9.3.4 Synthèse de l’hypothèse 2

Il semblerait que les éducateurs soient partagés quant à l’idée d’un tabou existant autour de la sexualité dans leur quotidien professionnel. En effet, la moitié des éducateurs interrogés n’ont aucun problème à discuter de sexualité avec leurs collègues. En revanche, l’autre moitié est mitigée. Parmi les raisons principales qui expliquent le tabou lié à la sexualité nous retrouvons :

 Des différences d’âges importantes entre les professionnels entrainant une possibilité de percevoir la sexualité autrement selon son vécu, sa génération.

 Des institutions avec un historique religieux.

 Le Valais était et reste un canton très religieux.

 Certains professionnels ne sont pas à l’aise avec leur propre sexualité. Ils ne seraient ainsi pas à l’aise d’aborder ce thème en équipe et/ou avec le jeune.

 Les grands groupes (toute l’institution réunie) effraieraient certaines personnes à s’exprimer autour de la sexualité.

A noter que des éducateurs pensent que c’est au SIPE de gérer les problématiques liées à la sexualité chez les jeunes. Nous ne pouvons cependant pas intégrer cet élément dans les raisons expliquant le tabou présent. En effet, si certains éducateurs préfèrent délaisser des tâches au SIPE en ce qui concerne la sexualité, cela ne voudrait pas dire pour autant qu’ils éprouvent une gêne à parler de sexualité. Il est possible que des professionnels ne s’intéressent simplement pas à travailler cette thématique avec les jeunes.

Pour finir, nous constatons que, parmi les éducateurs évoquant la présence d’un tabou lié à la sexualité, des exemples démontrant un manque d’investissement peuvent être relevés. Les voici :

 Parler de sexualité pouvant être tabou, les problèmes liés à celle-ci sont quelque peu mis de côté et le sujet est évité. Si les problèmes sont mis de côté, nous pouvons imaginer que peu de pistes d’actions soient proposées.

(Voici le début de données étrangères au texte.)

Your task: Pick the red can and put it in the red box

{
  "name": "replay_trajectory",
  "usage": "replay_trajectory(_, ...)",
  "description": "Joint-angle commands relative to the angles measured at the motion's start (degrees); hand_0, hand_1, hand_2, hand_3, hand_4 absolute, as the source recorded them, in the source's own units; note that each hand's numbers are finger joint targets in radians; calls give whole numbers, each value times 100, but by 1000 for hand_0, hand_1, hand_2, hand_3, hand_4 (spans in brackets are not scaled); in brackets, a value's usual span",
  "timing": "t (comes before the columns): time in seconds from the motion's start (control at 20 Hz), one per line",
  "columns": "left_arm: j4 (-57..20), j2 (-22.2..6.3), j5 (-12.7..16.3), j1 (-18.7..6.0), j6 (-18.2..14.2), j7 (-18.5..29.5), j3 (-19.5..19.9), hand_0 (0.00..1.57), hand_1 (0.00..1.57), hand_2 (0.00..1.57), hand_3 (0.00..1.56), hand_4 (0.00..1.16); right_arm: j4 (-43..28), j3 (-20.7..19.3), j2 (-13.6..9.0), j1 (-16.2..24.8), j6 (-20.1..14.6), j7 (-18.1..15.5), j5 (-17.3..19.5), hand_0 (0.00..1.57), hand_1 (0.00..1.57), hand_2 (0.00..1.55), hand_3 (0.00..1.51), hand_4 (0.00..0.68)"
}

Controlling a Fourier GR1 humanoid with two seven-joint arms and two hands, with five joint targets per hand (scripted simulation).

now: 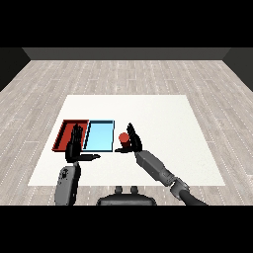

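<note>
Red can [123, 138]: upright, just right of the light blue tray [99, 135], at 3 o'clock from it.
Right hand [133, 141]: curled around the can.
Left hand [75, 146]: fingers straight, released, over the red tray [63, 135].
Counter [163, 128]: white.

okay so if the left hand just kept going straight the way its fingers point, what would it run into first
Probably the red tray: the left hand's straight fingers point away across the white table and already overlap the tray's right part. How high they are above it is unclear.
</note>
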State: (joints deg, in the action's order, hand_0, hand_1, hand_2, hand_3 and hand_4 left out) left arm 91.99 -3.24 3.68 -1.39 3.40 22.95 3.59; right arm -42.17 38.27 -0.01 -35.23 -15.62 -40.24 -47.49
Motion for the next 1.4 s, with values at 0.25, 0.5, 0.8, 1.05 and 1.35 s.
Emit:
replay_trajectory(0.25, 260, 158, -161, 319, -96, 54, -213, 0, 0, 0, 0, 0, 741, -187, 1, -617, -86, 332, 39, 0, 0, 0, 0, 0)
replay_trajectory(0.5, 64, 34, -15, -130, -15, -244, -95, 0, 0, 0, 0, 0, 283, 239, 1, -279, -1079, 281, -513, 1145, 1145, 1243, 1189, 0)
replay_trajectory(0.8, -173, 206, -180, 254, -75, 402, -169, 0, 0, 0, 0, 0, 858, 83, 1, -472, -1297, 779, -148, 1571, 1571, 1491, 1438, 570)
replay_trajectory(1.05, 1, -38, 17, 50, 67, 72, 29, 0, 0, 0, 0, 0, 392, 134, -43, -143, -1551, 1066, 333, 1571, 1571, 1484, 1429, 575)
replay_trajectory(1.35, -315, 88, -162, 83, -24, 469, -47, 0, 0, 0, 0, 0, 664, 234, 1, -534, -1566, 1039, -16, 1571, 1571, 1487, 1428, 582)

 A cause du tabou, une minorité d’éducateurs aborde le sujet avec les jeunes. Cela démontre que certains éducateurs ne sont ni à l’aise ni ouverts à parler de ce sujet. Le malaise peut empêcher les professionnels de s’entretenir avec les jeunes à ce sujet. De plus, le travail en équipe en matière de prévention s’avère ainsi complexe et peu présent.

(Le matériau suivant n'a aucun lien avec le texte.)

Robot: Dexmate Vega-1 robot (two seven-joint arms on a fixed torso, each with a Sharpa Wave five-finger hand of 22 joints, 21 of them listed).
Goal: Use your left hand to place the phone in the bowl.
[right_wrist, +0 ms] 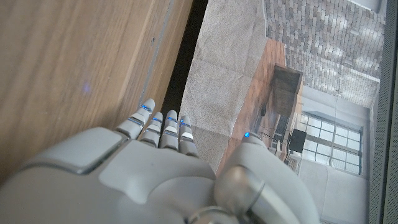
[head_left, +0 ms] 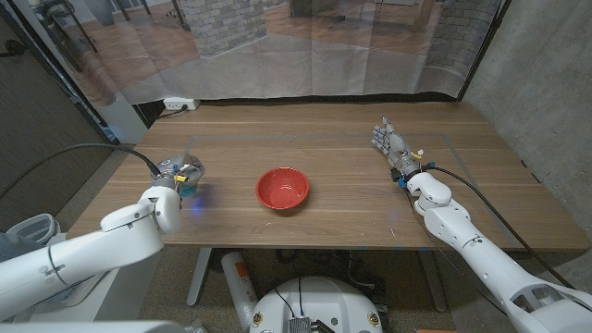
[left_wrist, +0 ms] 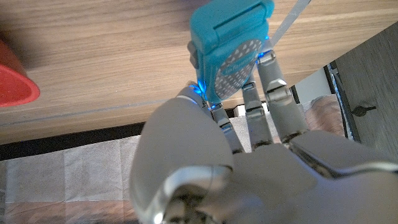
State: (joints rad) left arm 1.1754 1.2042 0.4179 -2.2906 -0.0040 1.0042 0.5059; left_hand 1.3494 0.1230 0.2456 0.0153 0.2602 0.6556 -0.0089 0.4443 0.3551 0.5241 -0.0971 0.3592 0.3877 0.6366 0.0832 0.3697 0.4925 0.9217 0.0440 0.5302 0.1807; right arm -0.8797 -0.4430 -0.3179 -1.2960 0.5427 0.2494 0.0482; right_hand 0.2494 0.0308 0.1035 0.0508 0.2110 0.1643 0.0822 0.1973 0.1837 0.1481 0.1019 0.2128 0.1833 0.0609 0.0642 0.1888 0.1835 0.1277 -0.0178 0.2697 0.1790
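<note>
A teal-blue phone (left_wrist: 231, 46) is gripped by my left hand (left_wrist: 249, 143), with the fingers along one side of it and the thumb on the other. In the head view that left hand (head_left: 178, 175) is over the table's left part, with the phone (head_left: 189, 169) showing blue at its tip, well to the left of the red bowl (head_left: 282, 189). A bit of the bowl's rim (left_wrist: 15, 81) also shows in the left wrist view. The bowl is empty. My right hand (head_left: 393, 145) is at the table's right, fingers stretched out, holding nothing (right_wrist: 155, 168).
The wooden table (head_left: 324, 139) carries little else. A white power strip (head_left: 179, 104) lies at its far left corner. A clear curtain hangs behind the table, and a grey wall stands on the right.
</note>
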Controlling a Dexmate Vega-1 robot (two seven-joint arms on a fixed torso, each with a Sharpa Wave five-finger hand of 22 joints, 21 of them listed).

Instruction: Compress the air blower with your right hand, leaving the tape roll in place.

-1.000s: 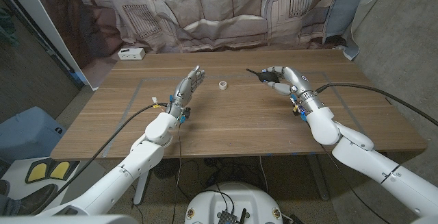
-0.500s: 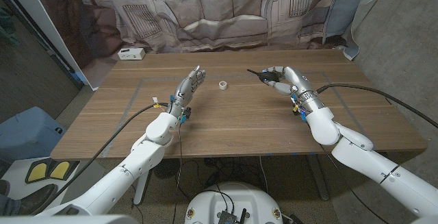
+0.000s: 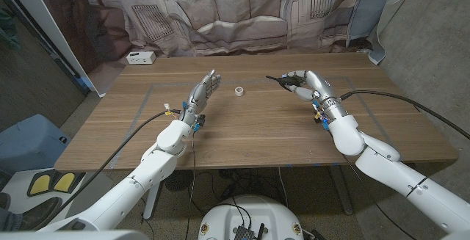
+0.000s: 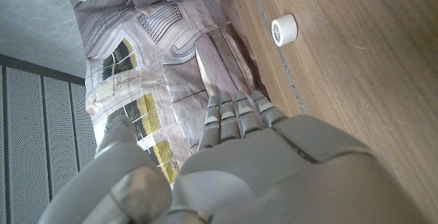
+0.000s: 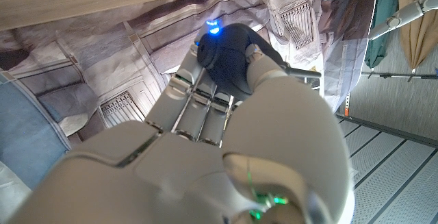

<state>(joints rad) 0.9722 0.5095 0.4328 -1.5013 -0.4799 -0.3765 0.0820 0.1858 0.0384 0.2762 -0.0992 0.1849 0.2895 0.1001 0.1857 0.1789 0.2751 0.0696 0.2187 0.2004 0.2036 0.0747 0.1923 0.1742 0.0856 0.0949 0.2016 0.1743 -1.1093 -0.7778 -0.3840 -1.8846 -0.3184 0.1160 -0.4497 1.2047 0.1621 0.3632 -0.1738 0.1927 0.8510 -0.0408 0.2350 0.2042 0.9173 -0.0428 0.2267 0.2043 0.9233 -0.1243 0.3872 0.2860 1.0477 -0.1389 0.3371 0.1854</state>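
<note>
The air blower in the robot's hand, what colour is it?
Black. The air blower shows best in the right wrist view, held by the right hand.

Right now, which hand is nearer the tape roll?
Left. The left hand stands open just beside the tape roll, apart from it. The right hand is farther off on the other side, gripping the air blower.

We see a wooden table [image 3: 242, 126] with pale tape lines marked on its top. Behind it hangs a printed curtain [image 3: 235, 12] showing a sofa and building fronts in grey and beige. A small white box [image 3: 139, 58] sits at the table's far left corner. At left stands a white frame [image 3: 44, 31] against a dark wall; below it we note a blue bin [image 3: 29, 143] and yellow shapes [image 3: 51, 183] on the floor. Grey concrete wall [image 3: 433, 42] at right
</note>
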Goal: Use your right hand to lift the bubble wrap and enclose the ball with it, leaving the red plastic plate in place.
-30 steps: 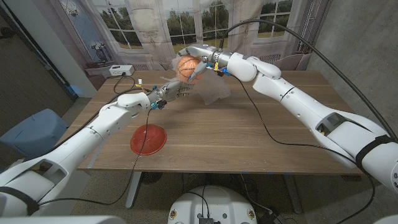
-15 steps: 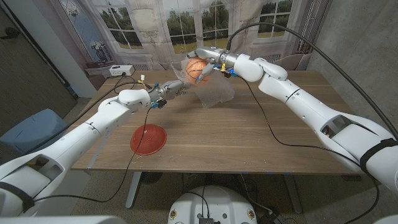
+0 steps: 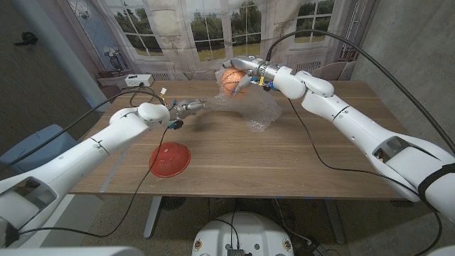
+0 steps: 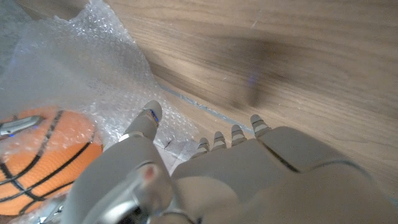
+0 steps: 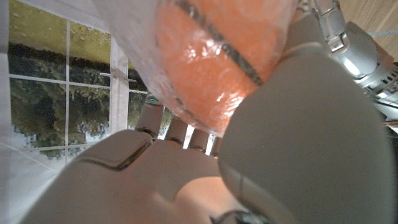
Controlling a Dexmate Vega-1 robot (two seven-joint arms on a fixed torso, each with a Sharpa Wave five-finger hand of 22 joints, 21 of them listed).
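Because the wrap must close round it, one ball point(image 3: 231, 80) sits raised at twelve o'clock above the tabletop point(image 3: 284, 153), gripped through one sheet of bubble wrap point(image 3: 257, 112) by the right robot hand point(image 3: 243, 73). One left robot hand point(image 3: 190, 107), at ten o'clock, pinches the sheet's edge, probably steadying it. One red plate point(image 3: 169, 159) lies apart at seven o'clock.

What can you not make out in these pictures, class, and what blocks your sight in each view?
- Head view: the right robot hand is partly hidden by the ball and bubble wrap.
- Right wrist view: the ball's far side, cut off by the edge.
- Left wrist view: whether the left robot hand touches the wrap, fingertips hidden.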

 Certains éducateurs pensent que c’est au SIPE de gérer les questions liées à la sexualité. Même si plus haut nous avons précisé que cet aspect ne révélait pas forcément un tabou présent, il pourrait tout de même démontrer un manque d’investissement lié à une gêne camouflée.

 Le tabou lié à la sexualité incite à se focaliser sur d’autres problématiques (consommation, violence physique, etc.). Lorsque le tabou est présent, peu de choses sont donc mises en place au niveau de la sexualité et l’intérêt est déporté sur d’autres thématiques.